Class Syntax and Parsing
Now that we understand why we want classes, let us see how to add them to our language. The grammar changes are significant but follow patterns we have seen before in Secondlang’s grammar.
If the PEG syntax looks unfamiliar, review the PEG and pest Syntax section in the Crash Course.
New Grammar Rules
Types: Adding Class Types
In Secondlang, types were just int or bool. Now any class name is also a type:
// Types - now includes class types
Type = { IntType | BoolType | ClassType }
IntType = { "int" }
BoolType = { "bool" }
ClassType = { Identifier } // Class name as type
The ClassType rule matches any identifier.

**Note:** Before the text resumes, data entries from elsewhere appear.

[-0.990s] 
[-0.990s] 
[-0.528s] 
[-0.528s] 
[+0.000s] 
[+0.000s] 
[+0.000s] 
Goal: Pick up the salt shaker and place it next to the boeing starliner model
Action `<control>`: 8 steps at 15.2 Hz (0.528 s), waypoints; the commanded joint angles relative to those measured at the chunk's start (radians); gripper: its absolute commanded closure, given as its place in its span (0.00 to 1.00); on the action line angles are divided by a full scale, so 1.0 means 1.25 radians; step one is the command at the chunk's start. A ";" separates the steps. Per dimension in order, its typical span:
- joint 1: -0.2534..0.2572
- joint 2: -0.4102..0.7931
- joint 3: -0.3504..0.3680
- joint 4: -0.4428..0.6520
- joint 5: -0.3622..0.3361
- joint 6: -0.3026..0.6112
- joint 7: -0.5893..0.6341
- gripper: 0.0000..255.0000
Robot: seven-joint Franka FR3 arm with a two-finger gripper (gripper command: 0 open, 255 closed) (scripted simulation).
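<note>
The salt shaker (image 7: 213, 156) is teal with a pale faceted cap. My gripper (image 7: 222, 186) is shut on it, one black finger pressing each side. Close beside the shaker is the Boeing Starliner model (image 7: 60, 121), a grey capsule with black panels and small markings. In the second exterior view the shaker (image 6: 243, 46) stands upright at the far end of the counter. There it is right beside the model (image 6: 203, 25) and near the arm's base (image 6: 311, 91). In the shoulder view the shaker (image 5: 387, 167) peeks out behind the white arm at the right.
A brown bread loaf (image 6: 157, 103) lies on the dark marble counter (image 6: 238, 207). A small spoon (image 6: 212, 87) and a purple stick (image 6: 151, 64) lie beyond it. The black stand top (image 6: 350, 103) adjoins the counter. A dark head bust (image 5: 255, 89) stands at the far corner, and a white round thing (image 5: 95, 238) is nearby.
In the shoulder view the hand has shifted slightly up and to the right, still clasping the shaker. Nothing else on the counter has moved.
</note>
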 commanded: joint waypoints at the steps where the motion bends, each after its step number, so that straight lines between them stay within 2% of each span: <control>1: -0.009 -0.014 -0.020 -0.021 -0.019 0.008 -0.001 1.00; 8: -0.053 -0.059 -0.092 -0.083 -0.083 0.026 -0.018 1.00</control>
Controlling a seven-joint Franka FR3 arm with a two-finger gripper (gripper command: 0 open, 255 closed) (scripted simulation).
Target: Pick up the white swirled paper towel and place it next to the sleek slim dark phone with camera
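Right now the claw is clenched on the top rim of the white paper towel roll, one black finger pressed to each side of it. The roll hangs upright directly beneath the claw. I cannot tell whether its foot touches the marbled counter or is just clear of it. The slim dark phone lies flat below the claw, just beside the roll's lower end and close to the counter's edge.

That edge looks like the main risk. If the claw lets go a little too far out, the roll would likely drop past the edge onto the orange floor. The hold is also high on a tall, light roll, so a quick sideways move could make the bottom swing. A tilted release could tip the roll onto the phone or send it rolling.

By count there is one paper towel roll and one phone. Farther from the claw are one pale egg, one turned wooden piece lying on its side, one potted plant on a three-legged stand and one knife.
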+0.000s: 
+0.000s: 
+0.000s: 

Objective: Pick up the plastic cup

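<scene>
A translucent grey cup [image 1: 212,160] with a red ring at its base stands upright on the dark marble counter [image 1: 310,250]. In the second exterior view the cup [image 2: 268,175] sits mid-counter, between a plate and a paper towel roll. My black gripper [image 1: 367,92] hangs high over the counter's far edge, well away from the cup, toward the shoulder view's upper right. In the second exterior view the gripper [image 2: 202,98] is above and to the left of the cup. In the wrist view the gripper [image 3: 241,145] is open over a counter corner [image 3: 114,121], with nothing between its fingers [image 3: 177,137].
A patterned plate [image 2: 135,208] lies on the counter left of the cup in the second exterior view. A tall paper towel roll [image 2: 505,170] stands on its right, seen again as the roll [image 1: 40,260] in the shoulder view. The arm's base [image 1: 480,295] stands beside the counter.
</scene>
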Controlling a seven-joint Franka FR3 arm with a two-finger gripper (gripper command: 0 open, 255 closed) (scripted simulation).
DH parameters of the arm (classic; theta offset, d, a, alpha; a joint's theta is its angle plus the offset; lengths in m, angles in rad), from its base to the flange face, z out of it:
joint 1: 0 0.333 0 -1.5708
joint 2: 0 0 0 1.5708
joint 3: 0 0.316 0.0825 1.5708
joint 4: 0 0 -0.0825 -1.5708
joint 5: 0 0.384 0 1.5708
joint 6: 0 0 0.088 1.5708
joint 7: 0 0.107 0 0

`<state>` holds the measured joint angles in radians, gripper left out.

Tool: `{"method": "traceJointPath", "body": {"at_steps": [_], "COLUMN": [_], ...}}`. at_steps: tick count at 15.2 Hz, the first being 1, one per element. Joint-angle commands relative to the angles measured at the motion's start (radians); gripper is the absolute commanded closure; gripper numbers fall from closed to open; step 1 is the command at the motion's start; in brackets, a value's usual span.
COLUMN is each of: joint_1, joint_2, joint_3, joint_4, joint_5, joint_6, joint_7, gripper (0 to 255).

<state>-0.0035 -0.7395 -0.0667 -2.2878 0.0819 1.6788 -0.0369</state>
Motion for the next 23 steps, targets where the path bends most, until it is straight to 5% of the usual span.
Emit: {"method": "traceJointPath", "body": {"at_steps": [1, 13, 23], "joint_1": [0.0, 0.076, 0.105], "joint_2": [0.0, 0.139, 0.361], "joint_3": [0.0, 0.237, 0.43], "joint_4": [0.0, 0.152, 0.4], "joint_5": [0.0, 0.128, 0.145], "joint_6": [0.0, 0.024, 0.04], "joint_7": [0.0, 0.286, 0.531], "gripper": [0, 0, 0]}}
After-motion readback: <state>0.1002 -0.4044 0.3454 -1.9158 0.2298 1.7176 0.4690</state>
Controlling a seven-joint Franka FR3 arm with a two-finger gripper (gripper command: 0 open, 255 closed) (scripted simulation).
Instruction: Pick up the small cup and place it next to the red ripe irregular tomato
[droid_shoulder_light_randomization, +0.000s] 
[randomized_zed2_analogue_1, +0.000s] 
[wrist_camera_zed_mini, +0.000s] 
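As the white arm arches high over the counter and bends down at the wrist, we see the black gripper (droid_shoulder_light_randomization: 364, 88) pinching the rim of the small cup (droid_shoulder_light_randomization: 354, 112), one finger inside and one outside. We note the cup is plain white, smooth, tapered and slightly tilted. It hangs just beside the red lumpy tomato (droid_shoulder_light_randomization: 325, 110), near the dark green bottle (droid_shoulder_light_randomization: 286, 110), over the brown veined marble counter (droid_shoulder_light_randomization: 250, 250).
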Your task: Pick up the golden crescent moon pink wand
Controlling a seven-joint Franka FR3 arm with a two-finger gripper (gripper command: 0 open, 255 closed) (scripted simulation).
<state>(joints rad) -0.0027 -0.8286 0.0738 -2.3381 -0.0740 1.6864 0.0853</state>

When we see Point in a type position, we now parse it as a class type. The type checker (later) verifies that a class with that name actually exists.
Class Definition
Here is the grammar for class definitions:
// =============================================================================
// Class Definition
// =============================================================================
// class Point {
// x: int
// y: int
//
// def __init__(self, x: int, y: int) {
// self.x = x
// self.y = y
// }
//
// def distance(self, other: Point) -> int {
// dx = self.x - other.x
// return dx * dx
// }
//
// def __del__(self) { }
// }
ClassDef = { "class" ~ Identifier ~ "{" ~ ClassBody ~ "}" }
ClassBody = { (FieldDef | MethodDef)* }
// Field definition: x: int
FieldDef = { Identifier ~ ":" ~ Type }
// Method definition: def name(self, params) -> type { body }
// First parameter must be 'self'
MethodDef = { "def" ~ Identifier ~ "(" ~ SelfParam ~ MethodParams? ~ ")" ~ ReturnType? ~ Block }
SelfParam = { "self" }
MethodParams = _{ "," ~ TypedParam ~ ("," ~ TypedParam)* }
Let us break this down:
- ClassDef - The whole class:
class Name { body } - ClassBody - Zero or more fields and methods
- FieldDef - A field declaration:
name: type - MethodDef - A method:
def name(self, params) -> type { body } - SelfParam - The literal
selfkeyword - MethodParams - Additional parameters after
self
The key difference from regular functions: methods must have self as their first parameter.
Object Creation with New
// new Point(1, 2)
NewExpr = { "new" ~ Identifier ~ "(" ~ Args? ~ ")" }
The new keyword followed by a class name and constructor arguments. This allocates memory and calls __init__.
Object Deletion
// Delete statement: delete obj
Delete = { "delete" ~ Expr }
The delete statement takes an expression (which should evaluate to an object) and frees its memory.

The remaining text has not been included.